• TASK GOAL:
Among the lines below, output only those between the line holding "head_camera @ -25" and the line holding "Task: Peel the", inclusive, exactly as written and with no pictures.

• Collected data:
*** Block opens ***
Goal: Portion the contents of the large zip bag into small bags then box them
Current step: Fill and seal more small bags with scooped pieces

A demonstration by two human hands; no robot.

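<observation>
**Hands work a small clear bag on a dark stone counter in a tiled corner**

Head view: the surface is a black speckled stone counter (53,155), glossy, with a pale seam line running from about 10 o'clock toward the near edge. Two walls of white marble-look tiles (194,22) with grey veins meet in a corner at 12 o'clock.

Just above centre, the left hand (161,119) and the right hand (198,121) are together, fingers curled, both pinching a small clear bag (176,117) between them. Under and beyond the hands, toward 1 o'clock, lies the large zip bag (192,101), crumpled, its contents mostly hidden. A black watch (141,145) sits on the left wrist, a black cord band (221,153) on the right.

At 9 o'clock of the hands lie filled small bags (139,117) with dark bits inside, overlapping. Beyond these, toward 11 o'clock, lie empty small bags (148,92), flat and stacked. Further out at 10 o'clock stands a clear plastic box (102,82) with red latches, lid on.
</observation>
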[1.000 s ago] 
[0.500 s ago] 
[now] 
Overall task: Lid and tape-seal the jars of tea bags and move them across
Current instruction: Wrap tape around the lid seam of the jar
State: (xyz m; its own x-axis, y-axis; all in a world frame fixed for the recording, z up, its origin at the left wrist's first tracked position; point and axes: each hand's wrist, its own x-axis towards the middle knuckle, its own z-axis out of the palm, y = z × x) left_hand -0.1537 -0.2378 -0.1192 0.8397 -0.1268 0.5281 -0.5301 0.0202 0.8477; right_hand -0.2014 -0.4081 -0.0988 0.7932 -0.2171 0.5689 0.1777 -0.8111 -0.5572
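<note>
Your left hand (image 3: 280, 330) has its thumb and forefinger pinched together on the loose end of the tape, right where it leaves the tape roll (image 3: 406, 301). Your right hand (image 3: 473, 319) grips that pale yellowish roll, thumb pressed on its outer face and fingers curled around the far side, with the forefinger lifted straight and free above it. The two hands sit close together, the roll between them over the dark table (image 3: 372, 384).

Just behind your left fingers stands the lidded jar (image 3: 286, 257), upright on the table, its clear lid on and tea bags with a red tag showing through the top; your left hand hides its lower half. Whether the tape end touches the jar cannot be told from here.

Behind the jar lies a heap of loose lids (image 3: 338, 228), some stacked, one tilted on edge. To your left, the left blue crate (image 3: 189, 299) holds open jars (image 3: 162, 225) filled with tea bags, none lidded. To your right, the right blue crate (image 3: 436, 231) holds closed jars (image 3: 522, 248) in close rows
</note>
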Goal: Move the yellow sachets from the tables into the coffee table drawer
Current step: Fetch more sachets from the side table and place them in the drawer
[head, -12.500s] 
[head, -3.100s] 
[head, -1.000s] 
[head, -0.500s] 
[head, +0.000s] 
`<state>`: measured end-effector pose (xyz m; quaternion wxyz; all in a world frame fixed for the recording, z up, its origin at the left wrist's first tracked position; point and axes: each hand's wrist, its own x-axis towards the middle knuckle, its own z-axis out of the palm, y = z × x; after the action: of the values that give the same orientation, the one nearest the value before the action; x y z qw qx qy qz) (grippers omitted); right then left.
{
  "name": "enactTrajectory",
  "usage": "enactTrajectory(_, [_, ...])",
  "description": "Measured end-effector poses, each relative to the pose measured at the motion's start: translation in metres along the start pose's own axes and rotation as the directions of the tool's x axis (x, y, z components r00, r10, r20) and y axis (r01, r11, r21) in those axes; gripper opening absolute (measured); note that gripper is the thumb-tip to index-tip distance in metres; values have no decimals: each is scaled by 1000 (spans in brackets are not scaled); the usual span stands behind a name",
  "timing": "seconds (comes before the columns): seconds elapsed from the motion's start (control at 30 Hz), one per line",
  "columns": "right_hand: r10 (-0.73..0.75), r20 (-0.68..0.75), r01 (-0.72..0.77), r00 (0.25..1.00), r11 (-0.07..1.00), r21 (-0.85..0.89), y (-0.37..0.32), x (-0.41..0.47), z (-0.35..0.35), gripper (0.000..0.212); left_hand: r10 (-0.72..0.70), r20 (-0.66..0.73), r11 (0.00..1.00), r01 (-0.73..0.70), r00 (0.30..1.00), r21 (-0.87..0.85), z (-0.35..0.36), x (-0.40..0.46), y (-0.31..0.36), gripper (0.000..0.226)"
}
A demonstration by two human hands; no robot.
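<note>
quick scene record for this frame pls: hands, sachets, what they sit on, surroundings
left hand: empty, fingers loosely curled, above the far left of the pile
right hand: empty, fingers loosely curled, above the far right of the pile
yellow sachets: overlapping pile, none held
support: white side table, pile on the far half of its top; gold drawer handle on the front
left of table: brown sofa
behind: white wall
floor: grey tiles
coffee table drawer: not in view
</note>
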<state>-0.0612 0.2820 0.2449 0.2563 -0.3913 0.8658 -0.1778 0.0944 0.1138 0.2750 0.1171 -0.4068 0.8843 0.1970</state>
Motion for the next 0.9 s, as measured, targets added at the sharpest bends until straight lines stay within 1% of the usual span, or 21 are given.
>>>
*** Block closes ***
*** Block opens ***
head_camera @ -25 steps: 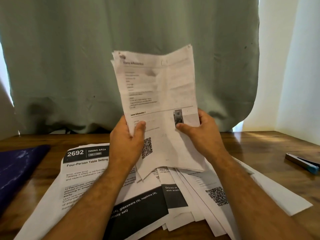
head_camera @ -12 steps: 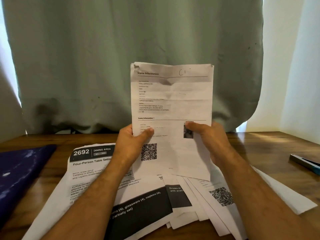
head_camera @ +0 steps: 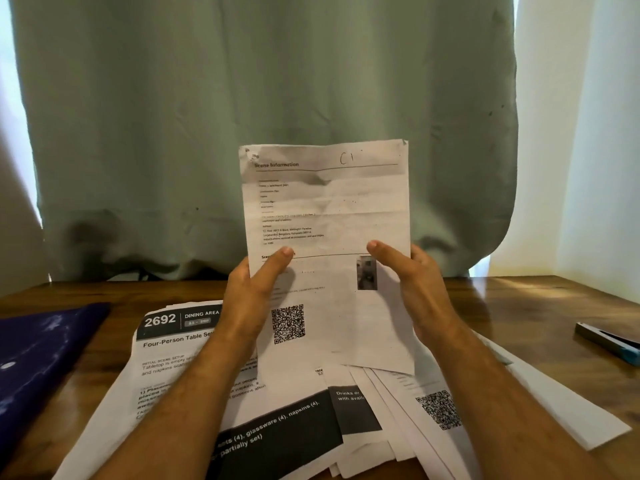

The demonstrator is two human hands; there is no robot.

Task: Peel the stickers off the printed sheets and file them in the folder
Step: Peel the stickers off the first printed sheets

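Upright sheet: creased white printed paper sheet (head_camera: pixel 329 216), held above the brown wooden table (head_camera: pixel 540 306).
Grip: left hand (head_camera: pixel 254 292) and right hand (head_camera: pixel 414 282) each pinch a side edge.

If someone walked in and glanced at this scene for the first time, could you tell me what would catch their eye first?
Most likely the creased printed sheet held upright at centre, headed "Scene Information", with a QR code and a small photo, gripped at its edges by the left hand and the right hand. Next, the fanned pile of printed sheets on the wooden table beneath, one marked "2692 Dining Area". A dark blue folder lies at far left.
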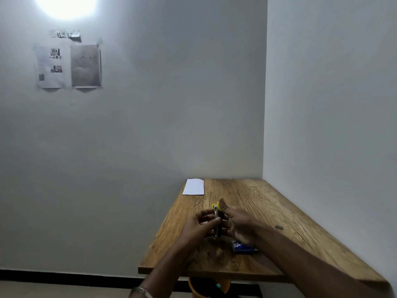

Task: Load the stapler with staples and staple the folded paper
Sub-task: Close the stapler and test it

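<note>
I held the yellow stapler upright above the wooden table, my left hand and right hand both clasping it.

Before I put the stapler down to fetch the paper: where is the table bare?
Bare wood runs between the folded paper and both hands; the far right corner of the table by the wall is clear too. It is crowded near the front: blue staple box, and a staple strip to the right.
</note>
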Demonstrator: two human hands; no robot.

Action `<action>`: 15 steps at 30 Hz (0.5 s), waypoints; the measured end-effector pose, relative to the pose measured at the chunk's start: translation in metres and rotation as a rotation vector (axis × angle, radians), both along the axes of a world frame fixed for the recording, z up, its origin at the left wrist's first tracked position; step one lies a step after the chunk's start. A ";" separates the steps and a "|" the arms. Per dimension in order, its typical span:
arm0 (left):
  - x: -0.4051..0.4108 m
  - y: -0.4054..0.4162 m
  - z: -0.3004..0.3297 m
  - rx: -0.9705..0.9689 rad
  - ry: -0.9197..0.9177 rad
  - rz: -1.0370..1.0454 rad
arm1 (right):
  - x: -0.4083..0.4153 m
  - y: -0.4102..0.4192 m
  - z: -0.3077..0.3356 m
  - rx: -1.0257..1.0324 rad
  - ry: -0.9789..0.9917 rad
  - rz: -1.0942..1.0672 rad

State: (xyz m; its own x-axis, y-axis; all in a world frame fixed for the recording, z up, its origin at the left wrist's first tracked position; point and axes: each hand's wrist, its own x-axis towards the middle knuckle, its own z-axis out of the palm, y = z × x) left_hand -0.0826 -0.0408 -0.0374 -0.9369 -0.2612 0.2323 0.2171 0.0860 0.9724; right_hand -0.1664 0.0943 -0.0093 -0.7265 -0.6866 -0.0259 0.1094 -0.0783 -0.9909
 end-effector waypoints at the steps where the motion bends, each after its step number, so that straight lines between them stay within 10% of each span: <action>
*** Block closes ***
• RESPONSE:
head_camera @ -25 steps: 
head_camera @ -12 steps: 
head_camera @ +0 steps: 

The demonstrator is two human hands; there is no robot.

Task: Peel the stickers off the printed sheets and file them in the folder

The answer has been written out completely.